Top 10 Gold Stocks To Invest In Right Now: CME Group Inc.(CME)

Advisors' Opinion:
  • [By ]

    Case in point, I've held CME Group (NYSE: CME) in my High-Yield Investing portfolio for almost four years now. When I first took a position in the summer of 2014, the stock offered a regular quarterly dividend of $0.47 per share that added up to a modest yield of 2.6%. Many income investors skipped over it without a second glance.

  • [By Shane Hupp]

    CME Group Inc (NASDAQ:CME) Director Ronald A. Pankau sold 260 shares of the firm’s stock in a transaction dated Thursday, August 9th.
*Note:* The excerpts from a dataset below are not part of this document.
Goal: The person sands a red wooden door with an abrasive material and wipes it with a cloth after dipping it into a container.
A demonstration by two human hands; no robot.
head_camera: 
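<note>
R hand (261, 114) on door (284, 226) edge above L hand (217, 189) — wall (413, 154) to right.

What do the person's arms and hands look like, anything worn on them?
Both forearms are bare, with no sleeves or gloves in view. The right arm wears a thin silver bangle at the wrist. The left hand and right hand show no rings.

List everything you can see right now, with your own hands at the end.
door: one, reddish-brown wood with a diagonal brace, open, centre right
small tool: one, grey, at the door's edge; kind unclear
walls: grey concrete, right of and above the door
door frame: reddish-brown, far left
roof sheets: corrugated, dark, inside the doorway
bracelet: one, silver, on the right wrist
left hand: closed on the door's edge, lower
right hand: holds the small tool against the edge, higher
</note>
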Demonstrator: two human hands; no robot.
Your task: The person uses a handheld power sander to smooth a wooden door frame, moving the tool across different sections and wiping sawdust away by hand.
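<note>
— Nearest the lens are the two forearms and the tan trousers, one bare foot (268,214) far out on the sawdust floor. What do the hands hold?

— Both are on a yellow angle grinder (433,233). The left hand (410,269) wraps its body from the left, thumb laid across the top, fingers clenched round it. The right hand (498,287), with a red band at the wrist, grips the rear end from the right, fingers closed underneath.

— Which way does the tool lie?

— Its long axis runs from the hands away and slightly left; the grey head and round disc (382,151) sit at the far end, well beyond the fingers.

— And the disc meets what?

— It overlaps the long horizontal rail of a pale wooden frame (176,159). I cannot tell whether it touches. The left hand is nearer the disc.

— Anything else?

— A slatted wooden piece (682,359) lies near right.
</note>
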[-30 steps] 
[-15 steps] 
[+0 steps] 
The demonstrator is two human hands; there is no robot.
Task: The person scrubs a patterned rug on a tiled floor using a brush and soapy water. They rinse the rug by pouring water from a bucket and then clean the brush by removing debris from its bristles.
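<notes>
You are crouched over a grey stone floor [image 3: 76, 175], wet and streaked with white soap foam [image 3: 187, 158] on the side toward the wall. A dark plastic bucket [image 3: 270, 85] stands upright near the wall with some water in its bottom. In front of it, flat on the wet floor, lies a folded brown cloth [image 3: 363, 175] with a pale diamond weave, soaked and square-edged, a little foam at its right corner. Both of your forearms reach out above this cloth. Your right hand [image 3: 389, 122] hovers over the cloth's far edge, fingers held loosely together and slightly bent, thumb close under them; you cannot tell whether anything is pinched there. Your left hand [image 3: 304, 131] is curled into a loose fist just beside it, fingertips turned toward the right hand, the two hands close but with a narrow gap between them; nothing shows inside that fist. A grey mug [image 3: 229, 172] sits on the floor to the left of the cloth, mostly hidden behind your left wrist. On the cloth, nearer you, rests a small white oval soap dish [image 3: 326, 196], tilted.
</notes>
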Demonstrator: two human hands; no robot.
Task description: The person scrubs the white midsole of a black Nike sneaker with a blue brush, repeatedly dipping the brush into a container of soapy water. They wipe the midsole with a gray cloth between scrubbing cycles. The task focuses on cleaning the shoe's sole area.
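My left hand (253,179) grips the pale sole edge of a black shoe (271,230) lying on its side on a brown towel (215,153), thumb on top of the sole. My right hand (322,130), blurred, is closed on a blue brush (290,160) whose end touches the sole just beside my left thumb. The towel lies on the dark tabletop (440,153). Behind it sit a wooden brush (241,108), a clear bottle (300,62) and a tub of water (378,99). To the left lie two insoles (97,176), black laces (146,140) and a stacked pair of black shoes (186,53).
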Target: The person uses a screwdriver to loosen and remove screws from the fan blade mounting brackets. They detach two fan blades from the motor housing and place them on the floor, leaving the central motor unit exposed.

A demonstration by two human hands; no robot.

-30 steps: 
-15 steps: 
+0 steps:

The shares were sold at an average price of $163.17, for a total transaction of $42,424.20. Following the transaction, the director now directly owns 3,900 shares in the company, valued at approximately $636,363. The transaction was disclosed in a document filed with the SEC, which is accessible through the SEC website.

  • [By Logan Wallace]

    Investors sold shares of CME Group Inc (NASDAQ:CME) on strength during trading hours on Wednesday. $43.03 million flowed into the stock on the tick-up and $84.28 million flowed out of the stock on the tick-down, for a money net flow of $41.25 million out of the stock. Of all stocks tracked, CME Group had the 11th highest net out-flow for the day. CME Group traded up $0.26 for the day and closed at $170.48

  • [By Lee Jackson]

    This stock has had a solid 2018 and is a top pick at Deutsche Bank. CME Group Inc. (NASDAQ: CME) exchanges offer the widest range of global benchmark products across all major asset classes, including futures and options. CME brings buyers and sellers together through its Globex electronic trading platform and its trading facilities in New York and Chicago.

  • [By Ethan Ryder]

    CME Group (NASDAQ:CME) was downgraded by investment analysts at BidaskClub from a “strong-buy” rating to a “buy” rating in a research report issued on Thursday.

  • [By Logan Wallace]

    Cashme (CURRENCY:CME) traded down 0.1% against the dollar during the 24-hour period ending at 14:00 PM Eastern on August 31st. Cashme has a total market capitalization of $0.00 and approximately $0.00 worth of Cashme was traded on exchanges in the last 24 hours. One Cashme coin can currently be purchased for approximately $0.0003 or 0.00000003 BTC on popular cryptocurrency exchanges. In the last week, Cashme has traded 55.3% higher against the dollar.